Are these pics with the Orphek or your diy lights?


----------



## jeffkrol (Jun 5, 2013)

Looks like both on the tank.. 
An Orphek sandwich..


----------



## Wobblebonk (Feb 13, 2018)

So upon further review I think actually the baffles are just slightly wider than the internal dimensions of the 40b, and the weight of the water straightened this one out perfectly :/









Now the planted chamber is much wider but I've just been lazy with it so far. 

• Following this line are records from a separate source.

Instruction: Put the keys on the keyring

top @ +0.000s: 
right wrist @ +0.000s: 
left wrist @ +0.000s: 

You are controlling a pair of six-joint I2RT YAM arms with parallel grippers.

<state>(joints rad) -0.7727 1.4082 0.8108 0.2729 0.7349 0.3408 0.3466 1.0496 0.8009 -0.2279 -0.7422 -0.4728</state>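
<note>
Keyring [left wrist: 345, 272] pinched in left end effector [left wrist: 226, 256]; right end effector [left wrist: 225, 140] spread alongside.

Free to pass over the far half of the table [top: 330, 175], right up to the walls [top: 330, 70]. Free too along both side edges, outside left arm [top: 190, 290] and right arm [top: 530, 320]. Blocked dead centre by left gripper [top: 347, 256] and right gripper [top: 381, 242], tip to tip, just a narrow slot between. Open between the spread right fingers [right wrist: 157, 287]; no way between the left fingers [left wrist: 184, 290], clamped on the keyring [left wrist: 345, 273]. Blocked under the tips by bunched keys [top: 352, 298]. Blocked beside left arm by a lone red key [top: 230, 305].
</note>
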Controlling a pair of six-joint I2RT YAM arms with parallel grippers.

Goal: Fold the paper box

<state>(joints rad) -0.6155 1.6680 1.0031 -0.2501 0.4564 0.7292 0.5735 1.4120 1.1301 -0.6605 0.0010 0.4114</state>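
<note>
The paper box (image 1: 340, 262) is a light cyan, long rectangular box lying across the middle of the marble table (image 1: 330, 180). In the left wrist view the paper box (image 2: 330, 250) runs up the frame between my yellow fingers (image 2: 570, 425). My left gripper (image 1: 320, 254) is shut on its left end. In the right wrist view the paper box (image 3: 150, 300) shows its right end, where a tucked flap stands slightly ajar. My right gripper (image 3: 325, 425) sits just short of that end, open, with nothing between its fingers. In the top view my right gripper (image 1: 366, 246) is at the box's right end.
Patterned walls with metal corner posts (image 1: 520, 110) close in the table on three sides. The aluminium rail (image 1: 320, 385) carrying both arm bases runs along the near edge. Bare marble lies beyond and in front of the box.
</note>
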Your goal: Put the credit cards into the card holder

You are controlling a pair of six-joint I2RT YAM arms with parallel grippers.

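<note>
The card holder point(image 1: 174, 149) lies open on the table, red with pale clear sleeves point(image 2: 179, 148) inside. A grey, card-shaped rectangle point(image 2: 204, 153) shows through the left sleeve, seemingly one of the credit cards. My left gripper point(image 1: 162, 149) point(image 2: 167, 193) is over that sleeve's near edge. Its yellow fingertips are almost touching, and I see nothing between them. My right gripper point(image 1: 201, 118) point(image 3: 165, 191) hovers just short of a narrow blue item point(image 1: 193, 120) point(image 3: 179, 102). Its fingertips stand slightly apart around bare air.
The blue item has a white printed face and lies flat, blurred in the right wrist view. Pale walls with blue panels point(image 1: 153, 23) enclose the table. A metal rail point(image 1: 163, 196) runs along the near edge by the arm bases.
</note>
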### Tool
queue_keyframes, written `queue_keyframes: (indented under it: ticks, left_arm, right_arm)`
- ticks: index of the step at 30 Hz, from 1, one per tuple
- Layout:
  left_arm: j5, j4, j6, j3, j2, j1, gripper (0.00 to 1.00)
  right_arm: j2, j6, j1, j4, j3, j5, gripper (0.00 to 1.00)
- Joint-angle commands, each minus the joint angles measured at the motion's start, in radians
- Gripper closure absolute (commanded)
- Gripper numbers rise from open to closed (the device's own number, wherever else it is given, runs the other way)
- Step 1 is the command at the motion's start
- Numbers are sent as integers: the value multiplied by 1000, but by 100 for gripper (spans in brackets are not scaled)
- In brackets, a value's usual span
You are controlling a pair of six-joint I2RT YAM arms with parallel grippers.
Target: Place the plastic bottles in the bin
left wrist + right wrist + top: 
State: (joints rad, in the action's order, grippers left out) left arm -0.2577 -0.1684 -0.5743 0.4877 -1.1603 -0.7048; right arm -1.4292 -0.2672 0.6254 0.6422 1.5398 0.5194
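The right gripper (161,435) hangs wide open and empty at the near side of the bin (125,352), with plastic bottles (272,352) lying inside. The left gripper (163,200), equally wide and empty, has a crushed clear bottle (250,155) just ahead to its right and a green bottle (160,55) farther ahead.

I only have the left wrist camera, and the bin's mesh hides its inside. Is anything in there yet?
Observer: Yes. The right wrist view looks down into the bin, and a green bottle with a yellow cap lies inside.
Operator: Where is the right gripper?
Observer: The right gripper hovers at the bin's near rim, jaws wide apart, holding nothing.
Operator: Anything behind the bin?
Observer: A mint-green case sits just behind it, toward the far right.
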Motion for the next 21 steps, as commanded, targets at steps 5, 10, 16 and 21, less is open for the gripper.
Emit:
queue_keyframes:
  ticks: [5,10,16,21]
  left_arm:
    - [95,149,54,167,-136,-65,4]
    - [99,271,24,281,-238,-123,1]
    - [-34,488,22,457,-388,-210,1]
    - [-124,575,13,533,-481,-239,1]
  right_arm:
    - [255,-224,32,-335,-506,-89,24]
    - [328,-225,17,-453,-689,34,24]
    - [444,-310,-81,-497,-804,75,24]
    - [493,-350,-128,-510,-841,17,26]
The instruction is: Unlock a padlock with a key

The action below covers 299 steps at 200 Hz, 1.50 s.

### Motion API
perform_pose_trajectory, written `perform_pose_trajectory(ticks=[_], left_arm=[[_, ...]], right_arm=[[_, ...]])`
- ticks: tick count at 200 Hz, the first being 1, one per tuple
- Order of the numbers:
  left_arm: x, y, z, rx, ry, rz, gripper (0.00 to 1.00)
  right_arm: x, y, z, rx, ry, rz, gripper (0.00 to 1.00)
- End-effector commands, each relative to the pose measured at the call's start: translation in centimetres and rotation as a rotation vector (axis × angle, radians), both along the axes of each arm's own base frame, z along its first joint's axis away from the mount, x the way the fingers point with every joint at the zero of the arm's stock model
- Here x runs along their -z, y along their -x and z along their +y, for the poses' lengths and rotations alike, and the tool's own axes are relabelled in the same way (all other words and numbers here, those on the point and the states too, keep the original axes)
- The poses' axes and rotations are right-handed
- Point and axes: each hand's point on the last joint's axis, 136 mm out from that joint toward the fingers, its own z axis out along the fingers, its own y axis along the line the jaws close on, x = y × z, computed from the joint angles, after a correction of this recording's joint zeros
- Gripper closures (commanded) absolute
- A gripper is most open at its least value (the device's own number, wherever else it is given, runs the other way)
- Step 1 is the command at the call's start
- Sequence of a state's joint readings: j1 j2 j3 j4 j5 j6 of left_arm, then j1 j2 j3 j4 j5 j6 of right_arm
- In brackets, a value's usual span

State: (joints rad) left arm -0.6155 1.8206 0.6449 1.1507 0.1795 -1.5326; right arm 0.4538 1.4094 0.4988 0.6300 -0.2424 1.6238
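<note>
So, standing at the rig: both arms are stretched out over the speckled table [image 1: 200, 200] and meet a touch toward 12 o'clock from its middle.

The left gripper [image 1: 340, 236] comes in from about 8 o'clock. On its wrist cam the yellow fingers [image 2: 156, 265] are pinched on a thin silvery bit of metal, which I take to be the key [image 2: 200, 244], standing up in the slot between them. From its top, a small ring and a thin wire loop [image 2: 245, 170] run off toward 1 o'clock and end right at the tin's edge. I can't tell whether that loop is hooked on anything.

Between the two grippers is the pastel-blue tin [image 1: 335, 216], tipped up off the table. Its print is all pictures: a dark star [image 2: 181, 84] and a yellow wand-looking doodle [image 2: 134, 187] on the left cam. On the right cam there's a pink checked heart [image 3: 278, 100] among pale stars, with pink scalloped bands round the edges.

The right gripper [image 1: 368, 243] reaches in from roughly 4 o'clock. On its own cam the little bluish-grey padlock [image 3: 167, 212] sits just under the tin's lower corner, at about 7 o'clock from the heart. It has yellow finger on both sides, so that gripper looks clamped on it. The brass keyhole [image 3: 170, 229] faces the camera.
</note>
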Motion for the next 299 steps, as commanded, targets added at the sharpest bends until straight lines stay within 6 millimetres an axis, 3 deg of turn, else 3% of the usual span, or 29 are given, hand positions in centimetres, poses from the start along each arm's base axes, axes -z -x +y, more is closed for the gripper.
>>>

And since the baffles are barely secured except by the water pushing them outwards sometimes they let water through the sides and I need to add more substrate to the planted section because the pump chamber got shrunken by several inches from the water... I've rigged up something to keep it about 6" wide and hopefully distribute the weight a bit. Or I'm just gonna crack this one in a few months too who knows :/

Jeff is right it's both...


----------



## Wobblebonk (Feb 13, 2018)

So it was kind of cloudy for a day after replacing the sump, I put some polyfill in the first chamber and it's pretty much clear now.

One of the chunks of nana snow white has floated off to... I have no idea I'm sure it will turn up in a trim at some point.









I think the first erio has gotten just slightly larger? slightly out of focus though, and for some reason there was something delicious on it to this oto, you can see 2 more on the left... 3 months from now they might be of a reasonable size. So far I think I've put 6 in here. 








I actually split up and replanted most of the tiny mystery stem but for whatever reason I suck at getting an in focus picture of it.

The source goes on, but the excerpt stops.